La gendarmerie locale évoque un acte de folie violente. Des voisins rapportent que Michel, autrefois homme réservé mais travailleur, montrait ces dernières semaines des signes d’instabilité : il parlait seul, évoquait des « voix dans les murs » et refusait toute aide extérieure. Certains affirment qu’il n’avait plus quitté la ferme depuis près d’un mois.

Le mobile exact du meurtre reste inconnu, mais certains soupçonnent une longue querelle familiale, accentuée par l’isolement et les traitement que Michel semblait avoir vécue toute sa vie.

Les autorités ont annoncé que la Ferme du Val-Cassé serait désormais mise en vente, l’État se portant garant de la succession en l’absence d’héritiers connus. La vente aura lieu aux enchères publiques au prochain marché de Ketterson.

Cet événement jette une ombre pesante sur Greslinn, où l’on murmure déjà que les terres du Broken Valley sont maudites — une rumeur que la brume matinale, plus épaisse que jamais, ne fait rien pour apaiser.

Xander Dhale

Disparition mystérieuse des eaux dans le canal de Blackditch

Quartier de Limehouse. — Une situation des plus singulières trouble habitants des berges du canal de Blackditch. Le bassin, pourtant alimenté régulièrement par les écluses nord et sud, s’est vu intégralement vidé de son eau dans la nuit du 24 au 25 octobre, sans qu’aucune rupture de digue ni fuite visible n’ait pu être identifiée.

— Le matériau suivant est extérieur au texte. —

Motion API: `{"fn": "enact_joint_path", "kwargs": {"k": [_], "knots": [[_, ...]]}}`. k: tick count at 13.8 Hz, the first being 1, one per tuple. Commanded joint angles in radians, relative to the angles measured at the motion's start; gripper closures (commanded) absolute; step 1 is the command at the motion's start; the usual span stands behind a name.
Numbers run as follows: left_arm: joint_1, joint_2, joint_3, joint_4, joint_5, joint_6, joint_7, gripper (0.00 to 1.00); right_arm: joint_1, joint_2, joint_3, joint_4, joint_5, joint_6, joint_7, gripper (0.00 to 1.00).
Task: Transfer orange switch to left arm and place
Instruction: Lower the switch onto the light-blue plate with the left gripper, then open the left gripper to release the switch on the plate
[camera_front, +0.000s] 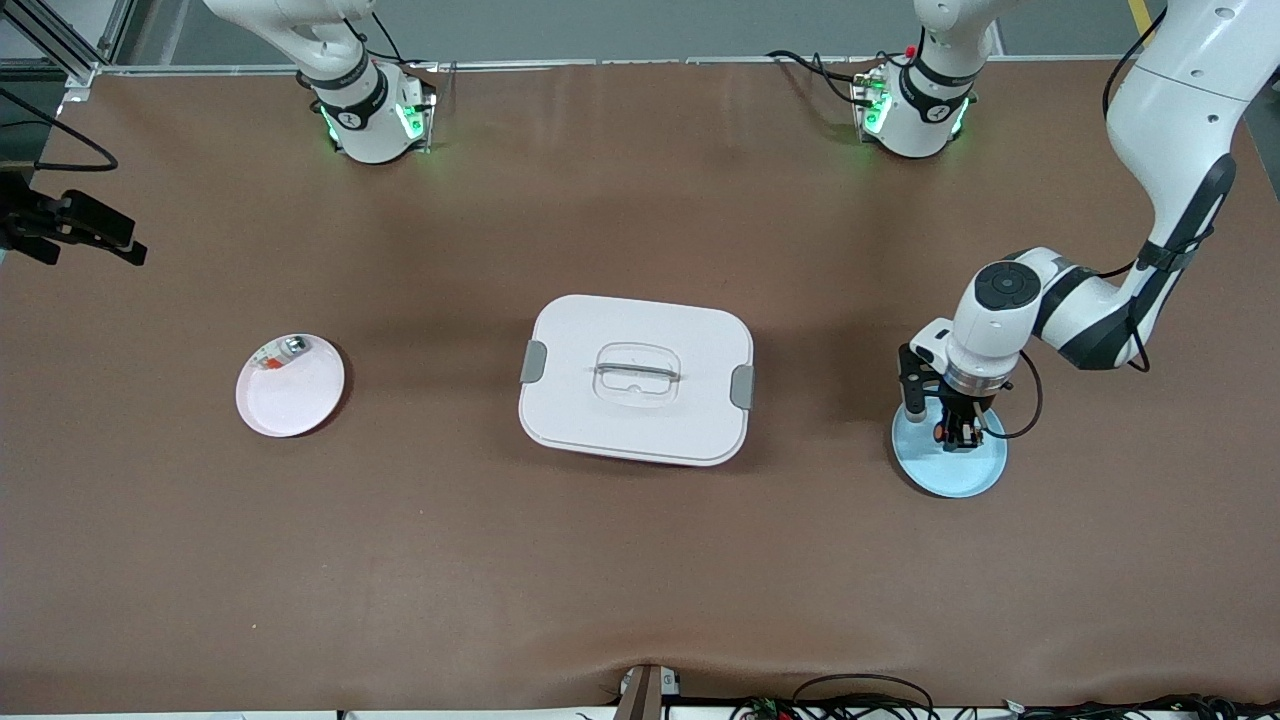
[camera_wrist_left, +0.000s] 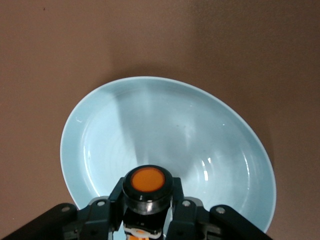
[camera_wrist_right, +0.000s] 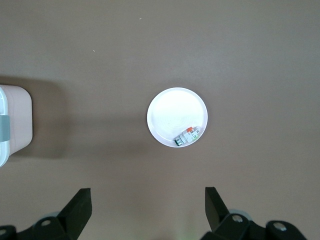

Des témoins affirment avoir entendu au cœur de la nuit des bruits sourds et métalliques, suivis d’un long râle grave, « comme un soupir de cavité immense », selon les termes d’un tonnelier du quartier. Depuis, des grondements et résonances inhabituelles seraient perceptibles à la tombée du jour, émanant du lit asséché du canal.

Malgré les inquiétudes croissantes des riverains, les autorités municipales n’ont publié aucune déclaration officielle, et les ouvriers du district se seraient simplement contentés de poser des barrières de bois autour du bassin. Certains prétendent qu’aucune inspection sérieuse n’a encore été menée sur place.

Les commerçants du quai nord on peur de voir d’une chute soudaine de fréquentation et plusieurs d’entre eux envisagent de déménager si la ville ne fait rien.

Nous suivrons l’évolution de cette affaire avec attention.